__Requirement__:
The answer must consist solely of the lines from the opening line of the entries through the line with "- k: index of", transcribed exactly and without any pictures.

(Dataset records)
=== Begin Enclosure ===

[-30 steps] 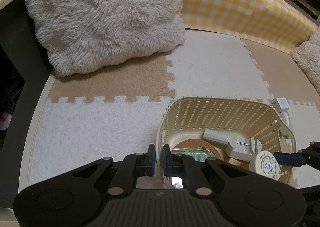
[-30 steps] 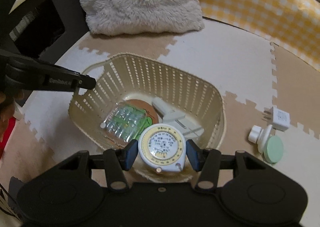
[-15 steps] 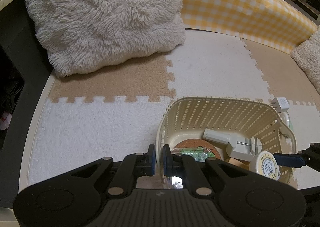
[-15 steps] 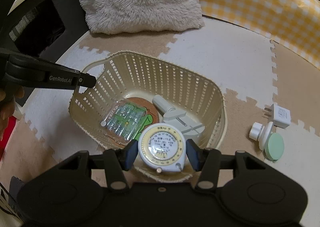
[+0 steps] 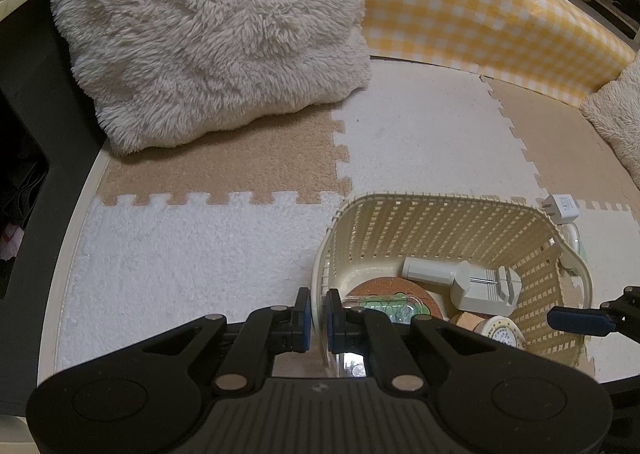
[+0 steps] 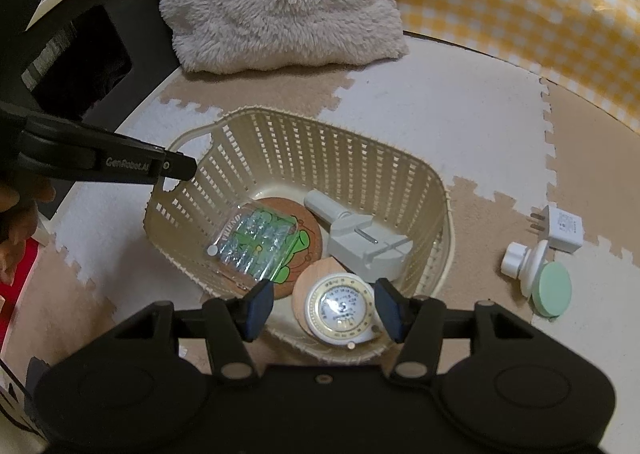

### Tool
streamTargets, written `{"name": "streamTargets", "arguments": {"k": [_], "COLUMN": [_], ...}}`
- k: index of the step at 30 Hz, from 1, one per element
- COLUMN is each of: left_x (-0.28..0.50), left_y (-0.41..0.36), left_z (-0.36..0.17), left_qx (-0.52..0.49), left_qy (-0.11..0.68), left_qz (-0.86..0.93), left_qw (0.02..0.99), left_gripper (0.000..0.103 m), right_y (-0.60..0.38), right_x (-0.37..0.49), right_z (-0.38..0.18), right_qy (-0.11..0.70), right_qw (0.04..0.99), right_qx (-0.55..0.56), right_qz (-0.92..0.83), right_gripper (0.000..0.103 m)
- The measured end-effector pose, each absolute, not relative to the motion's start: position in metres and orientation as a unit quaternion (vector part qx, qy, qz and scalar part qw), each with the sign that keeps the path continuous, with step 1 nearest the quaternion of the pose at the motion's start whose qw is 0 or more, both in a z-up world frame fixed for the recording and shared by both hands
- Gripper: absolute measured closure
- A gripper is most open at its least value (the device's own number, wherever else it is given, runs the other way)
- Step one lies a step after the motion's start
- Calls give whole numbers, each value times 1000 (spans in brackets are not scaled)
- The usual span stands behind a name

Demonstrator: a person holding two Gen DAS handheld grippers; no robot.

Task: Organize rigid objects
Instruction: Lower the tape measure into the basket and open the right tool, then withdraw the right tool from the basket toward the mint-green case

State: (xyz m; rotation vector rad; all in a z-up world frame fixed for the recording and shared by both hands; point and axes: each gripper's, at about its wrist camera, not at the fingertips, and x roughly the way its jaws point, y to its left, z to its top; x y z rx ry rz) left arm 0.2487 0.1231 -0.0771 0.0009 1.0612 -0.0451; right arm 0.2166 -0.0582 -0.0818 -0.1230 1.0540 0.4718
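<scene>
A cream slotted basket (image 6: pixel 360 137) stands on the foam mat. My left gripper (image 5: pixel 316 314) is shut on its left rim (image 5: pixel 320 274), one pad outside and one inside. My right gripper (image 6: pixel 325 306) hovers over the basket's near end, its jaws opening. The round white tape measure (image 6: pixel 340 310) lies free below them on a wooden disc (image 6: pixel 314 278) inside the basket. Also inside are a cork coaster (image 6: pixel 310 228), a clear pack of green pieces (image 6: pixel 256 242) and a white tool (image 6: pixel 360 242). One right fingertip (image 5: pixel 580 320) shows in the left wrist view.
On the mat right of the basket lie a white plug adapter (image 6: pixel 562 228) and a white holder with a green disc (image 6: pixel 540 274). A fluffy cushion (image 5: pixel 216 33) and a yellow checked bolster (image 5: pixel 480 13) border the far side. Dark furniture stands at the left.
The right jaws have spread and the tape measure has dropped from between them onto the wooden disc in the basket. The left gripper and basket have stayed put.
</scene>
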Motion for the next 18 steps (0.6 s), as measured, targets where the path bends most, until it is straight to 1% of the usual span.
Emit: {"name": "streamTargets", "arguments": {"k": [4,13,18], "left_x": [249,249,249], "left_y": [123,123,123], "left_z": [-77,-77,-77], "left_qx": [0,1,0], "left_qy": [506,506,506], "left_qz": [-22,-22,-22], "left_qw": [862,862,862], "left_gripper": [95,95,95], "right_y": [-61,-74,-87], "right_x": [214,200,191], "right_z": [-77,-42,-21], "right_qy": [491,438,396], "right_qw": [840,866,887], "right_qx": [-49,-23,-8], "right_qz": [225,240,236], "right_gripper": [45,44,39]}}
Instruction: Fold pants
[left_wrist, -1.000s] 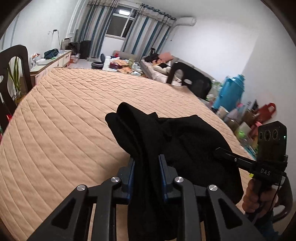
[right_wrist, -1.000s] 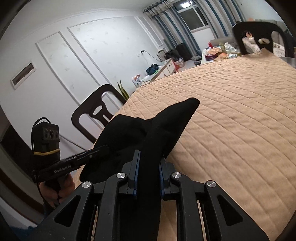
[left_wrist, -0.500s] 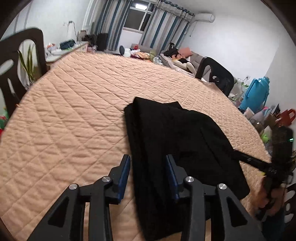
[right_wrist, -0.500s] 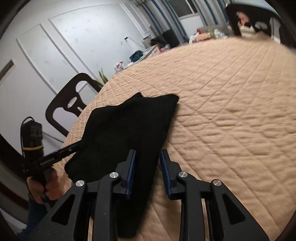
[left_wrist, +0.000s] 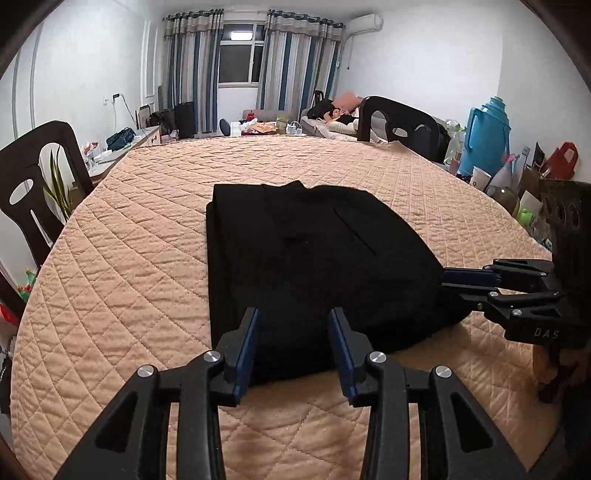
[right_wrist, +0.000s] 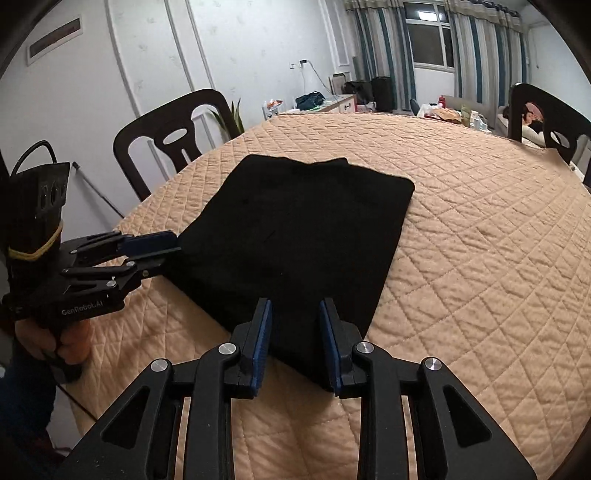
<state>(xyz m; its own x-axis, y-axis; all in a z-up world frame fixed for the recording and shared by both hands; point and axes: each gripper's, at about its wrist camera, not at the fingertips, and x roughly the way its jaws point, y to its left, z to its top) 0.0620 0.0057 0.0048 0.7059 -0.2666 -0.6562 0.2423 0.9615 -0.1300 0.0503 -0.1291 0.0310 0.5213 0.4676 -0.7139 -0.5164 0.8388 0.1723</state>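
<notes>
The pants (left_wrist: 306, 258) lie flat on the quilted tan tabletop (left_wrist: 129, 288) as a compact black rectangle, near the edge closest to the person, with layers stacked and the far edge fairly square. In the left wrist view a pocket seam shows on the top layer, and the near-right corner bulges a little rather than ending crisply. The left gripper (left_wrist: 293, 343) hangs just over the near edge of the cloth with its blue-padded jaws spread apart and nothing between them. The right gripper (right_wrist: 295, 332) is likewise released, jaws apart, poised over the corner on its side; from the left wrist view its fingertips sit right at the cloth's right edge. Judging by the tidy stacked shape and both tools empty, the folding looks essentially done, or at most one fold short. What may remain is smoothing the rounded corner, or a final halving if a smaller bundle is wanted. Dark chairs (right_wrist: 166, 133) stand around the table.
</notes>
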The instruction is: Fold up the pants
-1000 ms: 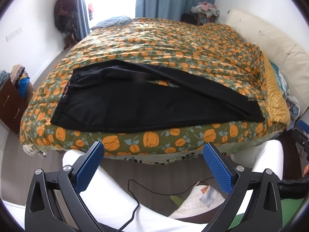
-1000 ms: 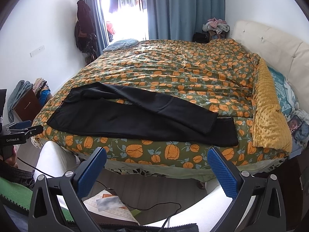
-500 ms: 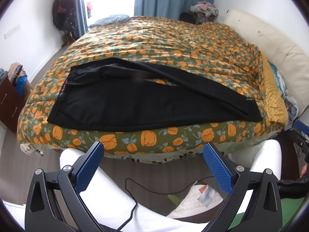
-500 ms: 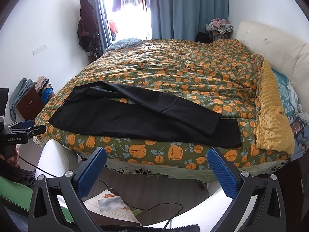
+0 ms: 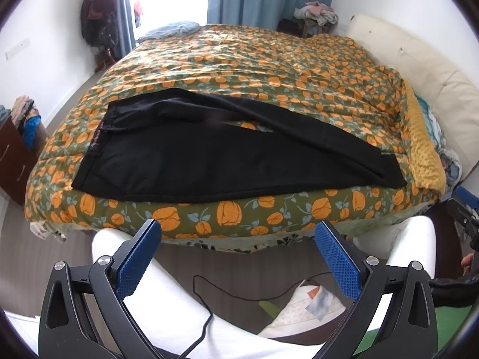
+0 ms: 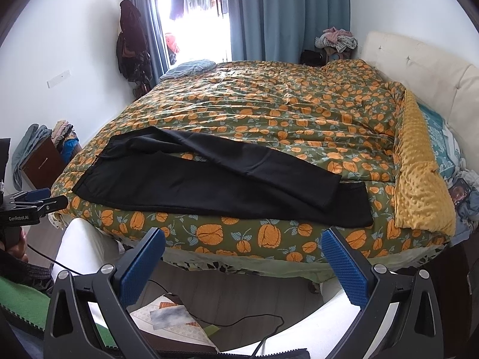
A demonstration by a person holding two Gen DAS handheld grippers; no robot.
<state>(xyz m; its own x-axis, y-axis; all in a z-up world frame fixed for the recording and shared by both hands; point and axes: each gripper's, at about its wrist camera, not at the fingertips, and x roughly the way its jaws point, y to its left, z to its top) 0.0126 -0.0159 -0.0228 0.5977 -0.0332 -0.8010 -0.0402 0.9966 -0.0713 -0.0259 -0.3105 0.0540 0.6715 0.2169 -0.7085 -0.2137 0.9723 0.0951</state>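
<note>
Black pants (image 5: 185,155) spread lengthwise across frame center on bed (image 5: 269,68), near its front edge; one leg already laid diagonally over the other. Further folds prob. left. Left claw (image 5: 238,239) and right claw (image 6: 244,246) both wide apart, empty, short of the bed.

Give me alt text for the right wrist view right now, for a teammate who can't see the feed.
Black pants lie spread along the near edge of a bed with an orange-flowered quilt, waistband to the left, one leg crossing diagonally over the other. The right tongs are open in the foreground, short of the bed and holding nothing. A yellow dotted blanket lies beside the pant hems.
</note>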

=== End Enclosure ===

__Task answer__:
[-30 steps] 
[-30 steps] 
[-15 steps] 
[-15 steps] 
[+0 steps] 
[+0 steps] 

### Tool
streamTargets, written `{"name": "streamTargets", "arguments": {"k": [_], "COLUMN": [_], ...}}`
- k: index of the step at 30 Hz, from 1, one per element

Work on this exercise has concluded.